# Realized Volatility in Bitcoin

One of the most relevant characteristics of digital assets is the high volatility observed in their prices. In this context, it is necessary that we have an adequate estimate of this parameter. In addition, there is great value in models that seek to predict future asset volatility values, which can be seen in the extensive literature on this topic. Here we will manipulate a Bitcoin high frequency database, extracted from Binance to access the repository click here.
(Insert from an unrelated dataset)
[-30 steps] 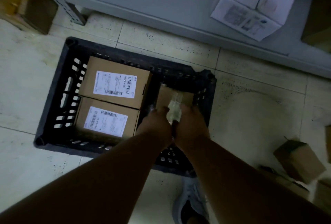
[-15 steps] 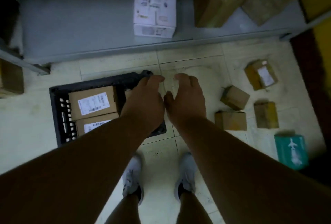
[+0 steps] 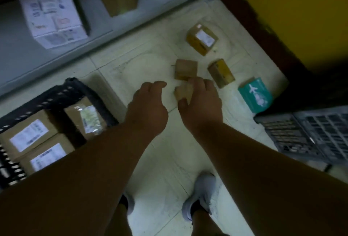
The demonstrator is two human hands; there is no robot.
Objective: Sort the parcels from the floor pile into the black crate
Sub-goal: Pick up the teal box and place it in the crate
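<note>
Brown cardboard shows between the thumb and fingers of the right hand (image 3: 202, 102): a small parcel (image 3: 183, 92) on the floor, which that hand reaches over with its fingers curved. Whether the fingers already pinch the box or only hang above it cannot be told, since the hand hides most of it. The left hand (image 3: 148, 107) hovers just beside, loosely curled and holding nothing.

The step in hand looks like the pick-up of the next parcel from the floor pile. The next move would call for a firm grip on that small box, perhaps with the left hand steadying its near side, then a carry to the left.

Beyond the hands lie the rest of the pile on the pale tiled floor (image 3: 143, 62): a plain brown box (image 3: 186, 70) touching or just behind the reached one, a yellowish taped box (image 3: 221, 72), a labelled box (image 3: 202, 38) farther off, and a teal parcel (image 3: 255, 94) with a white plane mark to the right.

The black crate (image 3: 56, 92) stands at the left, already holding three labelled boxes, with some room seemingly left near its far edge.
</note>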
Let’s calculate realized volatility and forecast it.

```
pacman::p_load(tidyverse,magrittr,dplyr,lubridate,zoo,xts,stringr,highfrequency)
sep = ','
df_trades <- read.csv2('data/dataset_trades.csv', sep = sep)
```

We will build from tick-by-tick to second-by-second data as follows

```
scale_microseconds = 1000000
df_trades%<>% as_tibble() %>% mutate(timestamp =as_datetime(as.POSIXct(df_trades$timestamp / scale_microseconds origin = "1970-01-01",tz = 'UTC')))
```

```
df_trades %<>% mutate(price = as.numeric(price),
amount = as.numeric(amount)) # Change some datatypes
df_trades %>% rename(SYMBOL = symbol,DT = timestamp,PRICE = price) %>%
select(DT,PRICE, SYMBOL)%>% mutate(PRICE = as.numeric(PRICE))%>%
data.table::data.table() -> df_BTC
```

The estimation of realized volatility is performed using the two times scale estimator (TTSE) by Zhang (2005). This estimator assumes a diffusion process for prices. Another point of TTSE is that microstructure noise is considered I.I.D..

```
TTSE_RV<-rAVGCov(rData = df_BTC[, list(DT, PRICE)], alignBy = "minutes",alignPeriod = 15,
makeReturns = TRUE)
returns_btc <- df_BTC[, makeReturns(PRICE), by = list(DATE = as.Date(DT))]
btc <- as.xts(returns_btc$V1, order.by = as.POSIXct(as.character(returns_btc$DATE)))
```

In addition to realized volatility, it is of interest to estimate future realized volatility, we do this through the heterogeneous autoregressive (HAR) model of Corsi (2009).

```
HAR_RV <- HARmodel(btc, periods = c(1,3),
RVest = c("rAVGCov"), type="HAR",
inputType = 'returns')
```

The HAR model is nothing more than an OLS that takes into account different periods according to how the information can be interpreted by each trader.

Below we can see the predicted and observed values:

It is always worth mentioning here, although the realized volatility at t is dependent on past period volatility, the relationship between realized volatility and returns is not equally significant.